Analysis: Occupation Edinburgh – Beyond Performativity
These days, it’s sobering to reflect on how rare it is for our revolutionary politics to be regarded as new and threatening. More often than not, whether it’s in the media or simply day to day conversation, we are continually reminded of how ‘reminiscent of x’ we are. The power of our message is in its referential quality. Our meaning is our meaning as homage.
Why is this a problem? Simply put, it neutralizes any attempt at the creation of something new. When our acts are viewed as ‘referential’ this robs them of their subversive character. Little is less threatening than the dated left. It also blocks our ability to think creatively, as our position in a ‘tradition’ provides us with an endless series of references that we can fall back on. Further, it hurts us even as it appears to help us, generating goodwill and nostalgia among certain authority figures which neutralizes us in advance. This is even more true in the case of university occupations. Meaning is created for us, even against our will. In this sense, our activities are ‘over-determined’.

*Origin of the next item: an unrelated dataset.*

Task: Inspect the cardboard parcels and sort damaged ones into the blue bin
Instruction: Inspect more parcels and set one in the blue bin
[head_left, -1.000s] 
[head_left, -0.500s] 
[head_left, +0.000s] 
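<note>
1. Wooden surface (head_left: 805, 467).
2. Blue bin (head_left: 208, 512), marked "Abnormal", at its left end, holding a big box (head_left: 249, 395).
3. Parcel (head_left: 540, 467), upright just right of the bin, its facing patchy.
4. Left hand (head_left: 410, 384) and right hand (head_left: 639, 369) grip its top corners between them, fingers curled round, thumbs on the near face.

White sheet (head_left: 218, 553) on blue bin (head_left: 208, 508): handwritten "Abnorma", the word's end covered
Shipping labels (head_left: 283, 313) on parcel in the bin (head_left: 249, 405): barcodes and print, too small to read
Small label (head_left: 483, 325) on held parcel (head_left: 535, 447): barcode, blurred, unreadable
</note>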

How can we break out of this deadlock?
A couple of preliminary steps might include:
– We proceed on the basis that there is a discernable ‘student movement’ constituted of students, whose priorities should involve ‘reclaiming’ ‘our’ education. In my view, this perspective should be abandoned. Even if this were not already a radically over-determined field (circumscribing any genuinely radical potential) it adopts an implicit capitalist logic within its terms. The notion that an education can be ‘ours’ in the sense of providing a resource for the creation of wealth in a radically individualist sense should be rejected out of hand. With it should end the linked assumption that whatever skills we may develop as a result of our training are our concern, rather than that of the shared social body. In these ways, the label of ‘student’ is too small, and involves a division of labour that is fundamentally capitalist.

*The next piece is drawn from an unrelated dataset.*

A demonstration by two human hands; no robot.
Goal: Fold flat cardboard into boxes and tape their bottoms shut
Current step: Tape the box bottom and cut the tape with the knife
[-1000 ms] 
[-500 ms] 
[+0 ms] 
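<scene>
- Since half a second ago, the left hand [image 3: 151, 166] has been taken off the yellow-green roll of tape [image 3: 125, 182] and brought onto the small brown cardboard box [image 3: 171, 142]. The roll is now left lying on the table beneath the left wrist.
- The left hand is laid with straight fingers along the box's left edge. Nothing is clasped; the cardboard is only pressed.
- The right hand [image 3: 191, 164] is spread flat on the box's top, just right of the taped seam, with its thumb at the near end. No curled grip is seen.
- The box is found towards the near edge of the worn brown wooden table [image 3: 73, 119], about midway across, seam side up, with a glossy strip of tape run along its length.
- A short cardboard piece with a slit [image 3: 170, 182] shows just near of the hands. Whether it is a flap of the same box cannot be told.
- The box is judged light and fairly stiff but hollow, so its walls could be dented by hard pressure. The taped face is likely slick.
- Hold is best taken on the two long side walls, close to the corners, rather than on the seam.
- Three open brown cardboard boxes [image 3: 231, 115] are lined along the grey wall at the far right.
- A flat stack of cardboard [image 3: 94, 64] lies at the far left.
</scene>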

– Per the literature surrounding the New School Occupation in New York, the notion of an ‘occupation’ should be considered less a ‘tactic’ and a matter of exchange value, should be understood as an end in itself. The space that it creates the potential it can unleash should be the focus of our activities. In this sense, our means must become one with our ends.

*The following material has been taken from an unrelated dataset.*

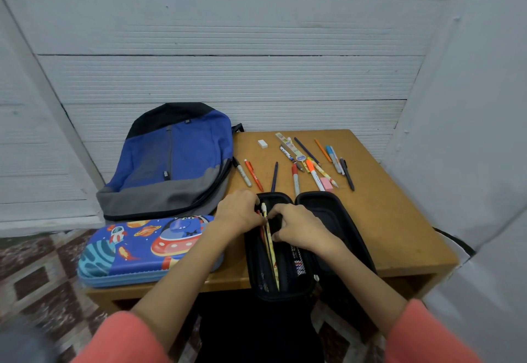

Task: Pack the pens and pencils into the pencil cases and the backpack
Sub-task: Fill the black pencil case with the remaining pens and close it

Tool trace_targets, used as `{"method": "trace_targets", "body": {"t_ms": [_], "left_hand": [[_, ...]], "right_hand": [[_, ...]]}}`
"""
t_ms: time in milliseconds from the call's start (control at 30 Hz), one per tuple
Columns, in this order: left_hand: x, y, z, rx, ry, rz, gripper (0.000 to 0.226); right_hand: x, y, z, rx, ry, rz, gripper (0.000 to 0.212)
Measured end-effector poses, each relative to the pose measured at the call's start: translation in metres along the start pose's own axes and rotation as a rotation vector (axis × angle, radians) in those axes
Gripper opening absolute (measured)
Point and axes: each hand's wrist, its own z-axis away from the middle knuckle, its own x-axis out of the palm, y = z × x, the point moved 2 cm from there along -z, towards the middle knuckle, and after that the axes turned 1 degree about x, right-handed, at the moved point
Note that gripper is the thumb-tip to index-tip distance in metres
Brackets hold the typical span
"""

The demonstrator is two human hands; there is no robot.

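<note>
Head view, single frame.

- Black pencil case (288,295) lies open at lower centre of the frame, on the near edge of the wooden table (393,228). Its two halves are splayed, with the lid half to the right.
- Yellow pencil (271,251) lies lengthwise in the left half of the case. Its white eraser end points to the top of the frame and sticks up just past the knuckles. A red pencil (260,233) lies touching it on the left.
- Left hand (238,214): fingers curled, clasping the yellow pencil near its eraser end from the left. Most of the shaft runs below the grip, down into the case.
- Right hand (299,228): fingers curled tight against the same pencil from the right. I cannot tell whether it pinches the pencil or the case lining.
- Space-print pencil case (148,248), blue and zipped closed, is at lower left, just beside the black one and under the left forearm.
- Blue backpack (174,160) lies flat at centre left, touching the top edge of the space-print case.
- Loose pens and pencils (310,163) are scattered at centre right, above the open case. Among them are a white eraser (262,143) and a pink eraser (326,184).
</note>
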Motion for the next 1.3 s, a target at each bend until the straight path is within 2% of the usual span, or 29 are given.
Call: {"method": "trace_targets", "body": {"t_ms": [200,633,800,933,1000,1100,1300], "left_hand": [[0.000,0.001,-0.001,-0.023,0.002,-0.011,0.034],[0.000,0.006,0.001,-0.031,-0.002,-0.081,0.034],[0.002,0.013,0.003,0.042,0.014,-0.205,0.030],[0.000,0.015,0.003,0.025,0.004,-0.223,0.023],[0.000,0.015,0.003,0.015,-0.004,-0.216,0.020],[-0.002,0.014,0.003,0.006,-0.008,-0.210,0.022],[-0.002,0.010,0.001,-0.008,-0.013,-0.175,0.022]], "right_hand": [[0.003,0.001,0.000,0.003,0.024,-0.001,0.029],[-0.001,0.005,0.002,0.018,0.013,-0.068,0.037],[-0.002,-0.001,-0.001,0.000,0.011,0.048,0.034],[0.005,-0.013,-0.002,-0.056,0.198,0.292,0.025],[0.005,-0.017,-0.005,-0.077,0.268,0.310,0.029],[0.001,-0.021,-0.012,-0.076,0.278,0.292,0.031],[0.002,-0.019,-0.024,-0.054,0.317,0.315,0.012]]}}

– Finally, we need to overcome our neurotic concern with the past. This would involve a wholesale rejection of the latent attitude that considers things in terms of their reference to the past. Frequently, this perspective implicitly accepts the logic of Francis Fukuyama, who heralded ‘the end of history’ and foreclosed debate beond a liberal capitalist paradim. On one hand, this reduces our engagement with the developing police state to a crude form of sign-spotting and historical referencing. Instead of seeing a new state emerging, we diminishing the threat as if it will dissolve upon it’s revelation: that when the State reveals it’s hand in an explicit way that reality will simply not withstand the contradiction and collapse. On the other hand, we limit our options by consciously reducing ourselves to a pursuit of a joussiance through imitative acts. Put another way, we locate an ‘authentic’ excitement in the acts of those who have gone before us, and fetishize what appears to be their unbidden joy and enthusiasm, ignoring that the past is seldom less ‘posed’ than the present.